La principal es la multiculturalidad. Partiendo del hecho de que Bruselas es una región bilingüe (tanto el francés como el flamenco son idiomas oficiales), no es sorprendente ver y escuchar estos dos idiomas en cada esquina. Si a eso añadimos el alto número de expatriados que trabajan en las Instituciones Europeas y los turistas que visitan la ciudad, el número de idiomas y culturas presentes en las calles es abrumador. Y es que no olvidemos que la capital europea está considerada como la segunda ciudad más cosmopolita del mundo, sólo por detrás de Dubái.

—¿Cuáles son los lugares más característicos de Bruselas?
—La Grand Place, que es el centro histórico. Fue descrita por Victor Hugo como «la plaza más bella del mundo», recomiendo visitarla tanto de día como de noche por su iluminación. También el Atomium, una estructura de 102 metros de altura que emula los nueve átomos de un cristal de hierro, aumentados varios billones de veces.

—¿Qué destacaría de la manera de trabajar del país?
—No puedo destacar mucho, ya que trabajo mayoritariamente con catalanes, pero sí que me he dado cuenta de que los belgas son extremadamente puntuales. No llegan nunca ni un minuto tarde, pero tampoco llegan antes de la hora. Si una reunión está prevista para las 5 de la tarde, un belga llegará 10 minutos antes, aprovechará para ir al lavabo o dar una pequeña vuelta, para así llegar exactamente a las 5 a la reunión.

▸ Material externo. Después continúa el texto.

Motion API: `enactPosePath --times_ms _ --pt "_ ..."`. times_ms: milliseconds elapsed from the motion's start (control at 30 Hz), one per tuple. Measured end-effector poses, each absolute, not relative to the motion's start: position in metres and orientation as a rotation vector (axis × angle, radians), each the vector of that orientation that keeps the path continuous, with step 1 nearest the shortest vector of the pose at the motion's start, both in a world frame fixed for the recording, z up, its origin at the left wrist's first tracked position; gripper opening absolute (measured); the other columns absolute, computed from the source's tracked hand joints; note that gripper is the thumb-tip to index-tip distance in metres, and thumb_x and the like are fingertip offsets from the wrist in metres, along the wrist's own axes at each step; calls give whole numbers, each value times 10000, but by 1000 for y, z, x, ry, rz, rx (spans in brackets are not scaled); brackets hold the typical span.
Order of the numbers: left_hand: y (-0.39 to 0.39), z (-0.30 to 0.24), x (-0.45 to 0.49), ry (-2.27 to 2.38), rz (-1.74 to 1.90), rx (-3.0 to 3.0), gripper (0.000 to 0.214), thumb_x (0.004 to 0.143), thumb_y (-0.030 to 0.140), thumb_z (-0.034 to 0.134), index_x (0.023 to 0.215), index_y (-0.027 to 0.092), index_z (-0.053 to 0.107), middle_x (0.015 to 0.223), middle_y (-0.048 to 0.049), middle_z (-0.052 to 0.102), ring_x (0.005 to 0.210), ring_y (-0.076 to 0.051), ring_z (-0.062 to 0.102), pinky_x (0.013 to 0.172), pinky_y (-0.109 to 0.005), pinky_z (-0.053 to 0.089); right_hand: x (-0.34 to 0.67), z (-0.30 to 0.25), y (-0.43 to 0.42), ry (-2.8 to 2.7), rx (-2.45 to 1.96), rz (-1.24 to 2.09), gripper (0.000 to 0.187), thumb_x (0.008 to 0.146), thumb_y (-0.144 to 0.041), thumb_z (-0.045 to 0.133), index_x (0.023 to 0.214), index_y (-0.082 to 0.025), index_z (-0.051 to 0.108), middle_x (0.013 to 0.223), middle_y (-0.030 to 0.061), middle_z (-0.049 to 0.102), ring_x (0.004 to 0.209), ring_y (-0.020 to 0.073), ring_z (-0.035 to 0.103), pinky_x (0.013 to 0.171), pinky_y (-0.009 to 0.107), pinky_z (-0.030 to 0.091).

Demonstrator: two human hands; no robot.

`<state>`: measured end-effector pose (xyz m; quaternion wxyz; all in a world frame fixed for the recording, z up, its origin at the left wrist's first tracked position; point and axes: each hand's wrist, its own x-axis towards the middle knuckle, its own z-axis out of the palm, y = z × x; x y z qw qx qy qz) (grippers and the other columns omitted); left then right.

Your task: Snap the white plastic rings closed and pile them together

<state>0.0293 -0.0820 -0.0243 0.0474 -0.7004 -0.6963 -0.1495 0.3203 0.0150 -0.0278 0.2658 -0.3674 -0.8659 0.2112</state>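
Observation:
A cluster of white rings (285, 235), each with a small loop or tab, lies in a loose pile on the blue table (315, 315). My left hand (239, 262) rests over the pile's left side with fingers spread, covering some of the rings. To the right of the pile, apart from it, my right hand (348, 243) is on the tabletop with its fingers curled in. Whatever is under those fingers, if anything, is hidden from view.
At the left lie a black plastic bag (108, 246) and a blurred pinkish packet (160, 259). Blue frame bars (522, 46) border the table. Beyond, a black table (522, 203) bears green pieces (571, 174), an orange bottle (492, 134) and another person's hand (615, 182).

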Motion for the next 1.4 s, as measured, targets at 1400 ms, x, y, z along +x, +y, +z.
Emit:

—¿Desde que llegó ha vivido o le ha pasado algo curioso de que no se hubiera imaginado nunca?
—Cuando fui de excursión a Amberes, en Flandes, me sorprendió que la gente no me entendiera cuando hablaba francés. Me di cuenta de que Bélgica está realmente dividida por dos identidades regionales con dos idiomas totalmente diferentes entonces. La región de Flandes sólo habla neerlandés, y la región de Valonia sólo habla Francés.

—¿Qué es lo que más echa de menos de casa?
—Estar cerca de la familia y los amigos. Sin embargo, hay vuelos muy económicos que me permiten viajar a casa a menudo. También echo muy de menos el buen clima tarraconense y la comida. En Bélgica a menudo cuesta mucho encontrar productos de proximidad que encontraríamos fácilmente en cualquier mercado catalán y la calidad desgraciadamente no es la misma.

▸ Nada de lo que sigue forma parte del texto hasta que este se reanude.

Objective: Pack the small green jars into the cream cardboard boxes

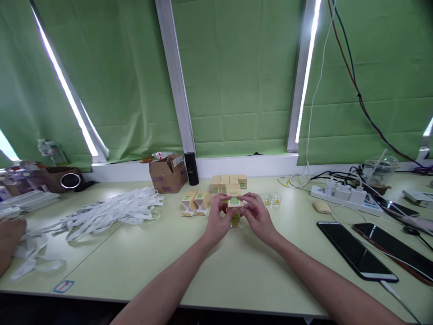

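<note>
My left hand [218, 217] and my right hand [257, 216] grip a small tan cardboard box [234, 202] with a green window from both sides, fingers closed on it. A small clear glass piece with yellow in it [235, 222] shows just under the box; how the two are joined I cannot make out. Left of my hands stand two open-ended tan boxes [196, 203] with flaps out. Behind, several similar boxes [224, 183] stand in a row. Right of my right hand sit two small clear glass containers [270, 199] with yellow inside.
White ribbons [115, 210] lie piled at left, beside another person's hand [11, 241]. A brown carton [168, 174] and black cylinder [191, 169] stand at the back. At right are a power strip [345, 201], cables, two phones [356, 250] and a plastic cup [379, 174].
</note>
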### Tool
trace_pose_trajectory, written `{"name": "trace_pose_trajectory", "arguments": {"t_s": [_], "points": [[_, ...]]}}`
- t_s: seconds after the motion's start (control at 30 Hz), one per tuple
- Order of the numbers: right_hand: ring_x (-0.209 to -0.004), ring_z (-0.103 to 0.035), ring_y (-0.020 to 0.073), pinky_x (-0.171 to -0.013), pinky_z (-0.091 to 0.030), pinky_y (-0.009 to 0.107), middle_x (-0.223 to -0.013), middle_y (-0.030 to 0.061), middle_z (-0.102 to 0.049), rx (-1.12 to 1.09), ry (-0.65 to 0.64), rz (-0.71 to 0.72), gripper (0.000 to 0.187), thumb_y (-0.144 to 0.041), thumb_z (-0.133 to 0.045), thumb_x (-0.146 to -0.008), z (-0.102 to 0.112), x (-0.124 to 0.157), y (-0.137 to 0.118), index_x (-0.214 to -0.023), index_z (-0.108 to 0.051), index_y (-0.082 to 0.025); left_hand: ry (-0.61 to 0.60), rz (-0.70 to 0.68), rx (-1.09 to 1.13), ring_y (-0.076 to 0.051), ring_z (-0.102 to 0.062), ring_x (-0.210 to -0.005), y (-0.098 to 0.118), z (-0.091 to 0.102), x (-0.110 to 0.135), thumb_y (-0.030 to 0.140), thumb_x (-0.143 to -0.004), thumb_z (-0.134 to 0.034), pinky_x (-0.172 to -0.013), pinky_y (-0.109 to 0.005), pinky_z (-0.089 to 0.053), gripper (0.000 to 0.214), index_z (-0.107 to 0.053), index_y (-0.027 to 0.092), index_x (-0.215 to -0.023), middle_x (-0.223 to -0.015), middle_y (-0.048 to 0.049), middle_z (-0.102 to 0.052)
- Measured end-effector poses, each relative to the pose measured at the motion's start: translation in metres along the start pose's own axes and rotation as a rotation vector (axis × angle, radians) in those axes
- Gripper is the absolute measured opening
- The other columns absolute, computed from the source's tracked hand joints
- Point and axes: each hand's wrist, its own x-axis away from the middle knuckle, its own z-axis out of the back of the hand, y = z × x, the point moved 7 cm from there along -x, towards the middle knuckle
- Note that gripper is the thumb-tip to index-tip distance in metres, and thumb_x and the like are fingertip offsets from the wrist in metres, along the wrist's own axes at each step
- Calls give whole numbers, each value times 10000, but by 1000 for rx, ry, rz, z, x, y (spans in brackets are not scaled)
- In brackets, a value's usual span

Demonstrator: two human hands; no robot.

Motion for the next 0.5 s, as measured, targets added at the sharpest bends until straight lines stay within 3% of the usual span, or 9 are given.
{"name": "trace_pose_trajectory", "arguments": {"t_s": [0.13, 0.3, 0.5], "points": [[-910, -703, 171, -921, -637, 436, -1363, 90, -446, -15, -8, -12, 336, -458, -626, -996, 0, 0, -1, -1314, -666, -358, -5, -20, -27, -153, -627, -881, 6, 0, 0, 434, -932, -706, -828, -341, -553, 332, -607, 242, -1185, -1270, -88, -526], [-994, -712, 185, -1016, -596, 451, -1476, 103, -420, -24, -16, -24, 405, -445, -636, -991, -1, 1, -2, -1388, -626, -367, -59, -8, -15, -228, -627, -1137, 12, -1, 3, 442, -996, -614, -1007, -410, -537, 355, -575, 271, -1305, -1363, -106, -510], [-1268, -640, 254, -1134, -511, 500, -1572, 100, -490, -78, -18, -21, 571, -425, -641, -986, -2, -2, -3, -1528, -478, -351, -49, -3, -48, -279, -578, -1274, 16, -1, 2, 443, -1012, -586, -1095, -484, -478, 389, -559, 290, -1369, -1416, -110, -559]]}}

—¿Qué costumbre del país actual se llevaría a Cataluña? —Los puestos donde venden las famosas patatas fritas belgas o frietjes. Además de ser deliciosas, son el mejor remedio para animarte el día aunque este nublado, llueva o nieve.

—¿Tiene intención de volver pronto?
—A finales de año se me acaba mi contrato, entonces lo decidiré. Todo dependerá de las oportunidades laborales que se me presenten.